Your task: In these entries, tally the lines where "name" occurs. Respond with only the count.

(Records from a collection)
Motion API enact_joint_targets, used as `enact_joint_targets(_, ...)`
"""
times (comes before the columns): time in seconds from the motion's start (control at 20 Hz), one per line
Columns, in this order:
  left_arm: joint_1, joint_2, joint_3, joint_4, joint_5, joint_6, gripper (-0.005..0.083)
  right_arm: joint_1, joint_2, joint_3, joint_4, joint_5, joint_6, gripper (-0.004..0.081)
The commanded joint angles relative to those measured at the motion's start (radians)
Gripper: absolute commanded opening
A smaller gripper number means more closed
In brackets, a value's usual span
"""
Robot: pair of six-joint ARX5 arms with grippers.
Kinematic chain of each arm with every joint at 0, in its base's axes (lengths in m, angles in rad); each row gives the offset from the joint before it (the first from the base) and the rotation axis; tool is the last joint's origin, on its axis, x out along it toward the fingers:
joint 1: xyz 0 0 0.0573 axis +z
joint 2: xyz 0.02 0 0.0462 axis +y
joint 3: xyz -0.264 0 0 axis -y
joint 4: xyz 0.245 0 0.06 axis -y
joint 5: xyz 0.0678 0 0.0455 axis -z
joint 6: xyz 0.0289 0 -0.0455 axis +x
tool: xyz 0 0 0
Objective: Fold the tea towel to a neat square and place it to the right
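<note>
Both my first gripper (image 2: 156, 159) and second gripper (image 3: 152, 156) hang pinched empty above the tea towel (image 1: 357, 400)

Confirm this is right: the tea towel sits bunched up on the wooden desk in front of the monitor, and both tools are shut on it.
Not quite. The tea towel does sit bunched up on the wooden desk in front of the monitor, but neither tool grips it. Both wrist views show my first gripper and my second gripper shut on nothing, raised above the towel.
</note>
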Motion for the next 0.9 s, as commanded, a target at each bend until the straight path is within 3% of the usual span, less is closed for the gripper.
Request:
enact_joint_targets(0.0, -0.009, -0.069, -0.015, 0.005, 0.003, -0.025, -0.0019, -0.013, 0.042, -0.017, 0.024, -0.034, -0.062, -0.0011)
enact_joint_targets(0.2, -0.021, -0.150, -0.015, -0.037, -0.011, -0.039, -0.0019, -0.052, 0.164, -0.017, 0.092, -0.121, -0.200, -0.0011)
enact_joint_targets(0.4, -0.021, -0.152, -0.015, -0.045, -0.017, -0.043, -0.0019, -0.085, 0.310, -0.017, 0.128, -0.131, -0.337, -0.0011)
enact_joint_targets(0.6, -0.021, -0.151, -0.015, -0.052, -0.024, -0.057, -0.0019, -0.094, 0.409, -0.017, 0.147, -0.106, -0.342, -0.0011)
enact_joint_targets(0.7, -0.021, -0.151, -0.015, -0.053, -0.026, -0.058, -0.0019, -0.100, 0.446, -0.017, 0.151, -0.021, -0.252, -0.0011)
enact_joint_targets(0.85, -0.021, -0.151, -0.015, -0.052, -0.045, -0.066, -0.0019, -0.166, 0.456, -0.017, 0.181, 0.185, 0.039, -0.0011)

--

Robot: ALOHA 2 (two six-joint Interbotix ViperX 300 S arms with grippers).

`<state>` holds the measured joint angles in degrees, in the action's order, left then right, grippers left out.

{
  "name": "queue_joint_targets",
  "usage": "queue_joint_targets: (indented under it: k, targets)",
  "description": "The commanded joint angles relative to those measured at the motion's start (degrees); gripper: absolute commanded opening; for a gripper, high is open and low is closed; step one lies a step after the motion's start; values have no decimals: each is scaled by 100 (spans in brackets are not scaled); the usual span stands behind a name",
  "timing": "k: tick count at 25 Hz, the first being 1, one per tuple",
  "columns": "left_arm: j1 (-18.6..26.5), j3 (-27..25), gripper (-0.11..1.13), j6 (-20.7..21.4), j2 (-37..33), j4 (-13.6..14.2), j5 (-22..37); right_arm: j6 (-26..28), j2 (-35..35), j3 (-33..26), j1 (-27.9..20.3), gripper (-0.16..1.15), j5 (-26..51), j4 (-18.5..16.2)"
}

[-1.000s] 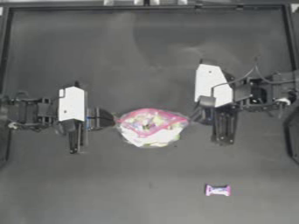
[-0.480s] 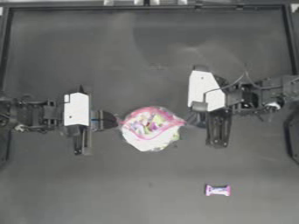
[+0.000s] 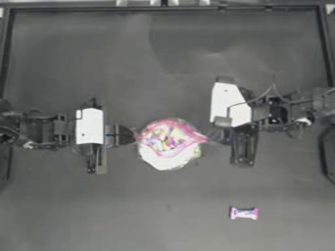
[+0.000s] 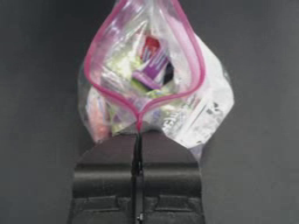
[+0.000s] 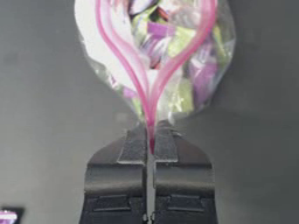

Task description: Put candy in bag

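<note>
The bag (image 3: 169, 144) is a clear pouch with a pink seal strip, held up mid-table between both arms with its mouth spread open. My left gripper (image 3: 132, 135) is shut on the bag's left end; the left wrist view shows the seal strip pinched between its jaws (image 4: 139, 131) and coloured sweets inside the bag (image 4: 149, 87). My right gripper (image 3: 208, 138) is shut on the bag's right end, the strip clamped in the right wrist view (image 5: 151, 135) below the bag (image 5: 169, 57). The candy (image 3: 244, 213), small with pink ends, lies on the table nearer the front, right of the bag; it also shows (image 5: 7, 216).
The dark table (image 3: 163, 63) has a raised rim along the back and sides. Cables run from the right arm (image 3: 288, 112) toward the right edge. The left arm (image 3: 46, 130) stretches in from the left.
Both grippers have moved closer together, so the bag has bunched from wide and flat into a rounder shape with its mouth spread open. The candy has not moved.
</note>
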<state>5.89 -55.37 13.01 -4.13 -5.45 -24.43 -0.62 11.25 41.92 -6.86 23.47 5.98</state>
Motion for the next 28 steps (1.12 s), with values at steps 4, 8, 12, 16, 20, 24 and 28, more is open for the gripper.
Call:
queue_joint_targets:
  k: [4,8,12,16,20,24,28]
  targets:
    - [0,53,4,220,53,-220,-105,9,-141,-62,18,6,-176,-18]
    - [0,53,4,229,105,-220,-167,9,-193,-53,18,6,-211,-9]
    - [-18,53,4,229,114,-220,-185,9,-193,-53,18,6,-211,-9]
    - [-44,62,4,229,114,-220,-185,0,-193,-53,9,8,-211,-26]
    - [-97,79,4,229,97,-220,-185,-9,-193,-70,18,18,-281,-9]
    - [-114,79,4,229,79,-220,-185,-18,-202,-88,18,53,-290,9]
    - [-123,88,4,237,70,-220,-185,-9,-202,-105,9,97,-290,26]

Reply: 2